More recently, the Tsarnaev brothers carried out the deadly bombing at the Boston marathon finish line, with the youngest facing a possible death sentence at his trial now under way.
And in Canada, the Larmond brothers were arrested Friday on terror-related charges.
These same blood ties linked the two men who stormed into the Charlie Hebdo offices in Paris with guns this week.
Said Kouachi, 34, and Cherif, two years younger, gunned down 12 people before being killed by police after a two-day manhunt and a hostage standoff.
- Extremist 'bubble' -
"Together, they formed a hermetic bubble, a molecule of extremism," said University of Maryland psychology professor Arie Kruglanski.
Between brothers and sisters, "there's a social connection that reinforces realities."
The two brothers in Paris "reinforced the ideology (of jihad), because they're close to each other. They reinforced the goal to terrorism: you're going to be a hero, it would bring you glamor and glory," added Kruglanski, who studies terrorism and violence.
Both brothers were on the US terror watchlist. Said had gone to Yemen, where he attended Al-Qaeda training camps, while Cherif was convicted in 2008 for involvement in a network sending fighters to Iraq.
Usually, the older sibling tends to influence the younger ones, psychologists say.
But for the Kouachi brothers, Cherif appears to have been more radical. The younger brother was arrested when he tried to leave for Iraq and then further indoctrinated by a radical Islamist in prison.
Regardless, siblings undeniably have an impact on each other.
"They'll have had some similar experiences, such as marginalization, lack of assimilation," explained Jennifer Jenkins, psychology professor at the University of Toronto.
"As they talk about those shared experiences, they will be influencing how the other views such events," she said. "I think they could certainly fuel one another's experience of marginalization (and) the need for retribution."
- Siblings sought -
As with unhealthy habits like smoking, drinking and other delinquent behaviors, there's a "role model effect" between siblings, said Susan Averett, an economics professor who studies sibling relationships at Lafayette College.

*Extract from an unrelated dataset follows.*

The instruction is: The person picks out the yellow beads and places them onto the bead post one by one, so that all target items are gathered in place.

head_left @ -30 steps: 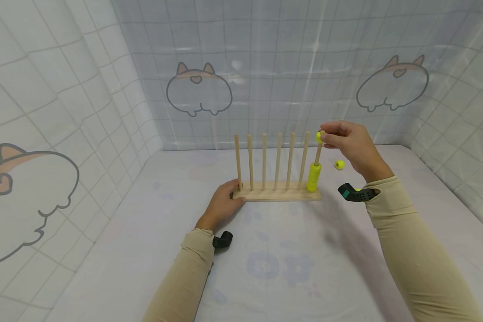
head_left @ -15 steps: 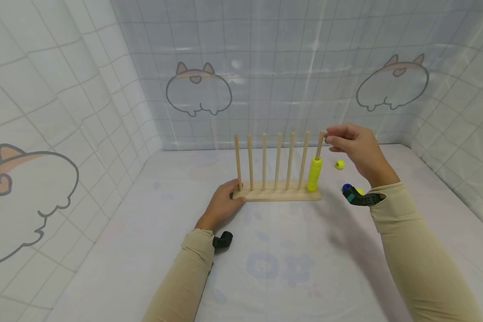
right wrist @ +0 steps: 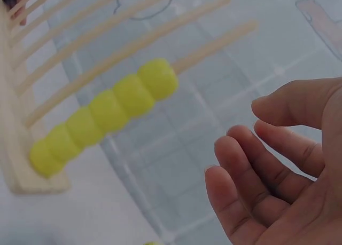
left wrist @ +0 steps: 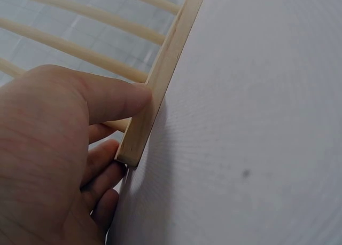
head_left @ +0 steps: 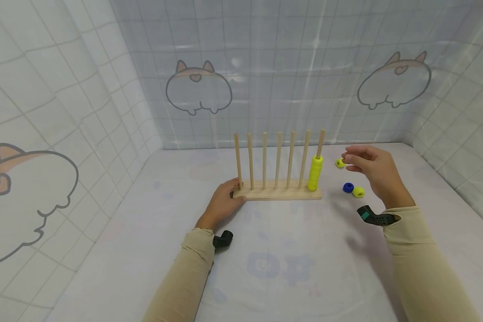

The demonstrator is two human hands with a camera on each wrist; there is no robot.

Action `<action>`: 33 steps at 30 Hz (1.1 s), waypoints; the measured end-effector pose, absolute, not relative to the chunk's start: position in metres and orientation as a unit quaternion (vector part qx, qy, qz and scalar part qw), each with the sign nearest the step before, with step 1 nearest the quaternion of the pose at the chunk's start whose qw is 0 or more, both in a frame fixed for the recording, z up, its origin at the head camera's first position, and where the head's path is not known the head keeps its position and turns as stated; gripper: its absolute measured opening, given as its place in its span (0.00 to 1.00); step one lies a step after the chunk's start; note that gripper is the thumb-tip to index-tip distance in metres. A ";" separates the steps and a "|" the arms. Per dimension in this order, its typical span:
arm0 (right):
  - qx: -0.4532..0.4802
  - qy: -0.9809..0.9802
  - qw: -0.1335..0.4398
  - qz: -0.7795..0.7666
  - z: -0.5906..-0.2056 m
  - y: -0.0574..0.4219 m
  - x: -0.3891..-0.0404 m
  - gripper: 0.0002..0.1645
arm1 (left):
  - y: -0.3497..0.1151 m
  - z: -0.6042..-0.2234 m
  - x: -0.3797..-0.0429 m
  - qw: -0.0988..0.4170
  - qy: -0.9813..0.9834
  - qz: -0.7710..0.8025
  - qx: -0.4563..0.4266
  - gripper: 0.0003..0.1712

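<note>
A wooden peg rack (head_left: 277, 195) stands upright on the table, its several pegs in a row. On the rightmost peg sits a stack of yellow beads (head_left: 315, 173), the bare peg top showing above it. My left hand (head_left: 222, 203) grips the rack's left end; in the left wrist view the thumb (left wrist: 120, 101) presses the front of the base with the other fingers behind. My right hand (head_left: 376, 172) is in the air right of the rack, fingers loosely bent and holding nothing. Its fingertips overlap the edge of a loose yellow bead (head_left: 340, 163) in the head view.
Below the right hand lie a blue bead (head_left: 348, 187) and another yellow bead (head_left: 358, 192), side by side on the pale cloth (head_left: 281, 241). A tile-patterned curtain (head_left: 265, 80) rises behind the table and along both sides.
My right hand has released a yellow bead at the top of the rightmost peg, and the bead has dropped onto the stack. The hand then moved right and down. The left hand stayed put.
</note>
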State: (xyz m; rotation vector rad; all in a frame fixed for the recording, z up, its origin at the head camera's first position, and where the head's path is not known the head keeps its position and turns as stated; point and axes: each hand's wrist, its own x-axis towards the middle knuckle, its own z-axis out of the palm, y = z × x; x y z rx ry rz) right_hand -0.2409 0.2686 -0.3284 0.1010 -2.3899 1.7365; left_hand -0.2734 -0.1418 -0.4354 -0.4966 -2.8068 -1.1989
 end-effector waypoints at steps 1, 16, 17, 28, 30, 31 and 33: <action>0.030 -0.805 0.090 0.586 -0.331 0.271 -0.240 0.29 | -0.142 -0.436 -0.274 0.025 -0.907 -0.388 -0.161 0.33; 0.012 -0.809 0.065 0.584 -0.362 0.311 -0.241 0.32 | -0.141 -0.436 -0.274 0.017 -0.906 -0.394 -0.151 0.32; 0.011 -0.810 0.065 0.583 -0.363 0.312 -0.240 0.32 | -0.141 -0.436 -0.274 0.016 -0.907 -0.393 -0.150 0.32; -0.054 -0.847 -0.057 0.526 -0.366 0.333 -0.233 0.43 | -0.140 -0.436 -0.275 0.019 -0.908 -0.389 -0.153 0.33; -0.064 -0.852 -0.085 0.513 -0.367 0.336 -0.233 0.45 | -0.140 -0.436 -0.274 0.021 -0.907 -0.391 -0.154 0.33; -0.065 -0.855 -0.090 0.507 -0.367 0.337 -0.233 0.46 | -0.141 -0.435 -0.274 0.021 -0.906 -0.393 -0.155 0.33; -0.066 -0.861 -0.094 0.496 -0.369 0.337 -0.234 0.48 | -0.141 -0.434 -0.273 0.021 -0.905 -0.396 -0.155 0.33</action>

Whether it is because the younger one simply wants to emulate his or her older sibling, or because the older one consciously entices his or her younger sibling to the behavior, there is a clearly observable effect.
To escalate to a massacre like the one seen this week at Charlie Hebdo, the perpetrators likely held a serious grudge over a social failure or humiliation, the experts said.
But the "special bonds between siblings, that you don't see in non-siblings," means they are "less likely to change their minds at the last minute, that commitment, secrecy are maintained," emphasized Horgan.
That's one reason why jihadist groups are often eager to recruit siblings.
"There is no question that using siblings is very effective, very attractive for terrorist organizations," added Horgan.
Another factor in favor of siblings: intelligence agencies often have more trouble finding them, because siblings communicate frequently and naturally.
And the sibling bond is so powerful, "virtually unbreakable," that the risk of betrayal is minimal, Horgan said, meaning the attack is that much more likely to reach its bloody conclusion.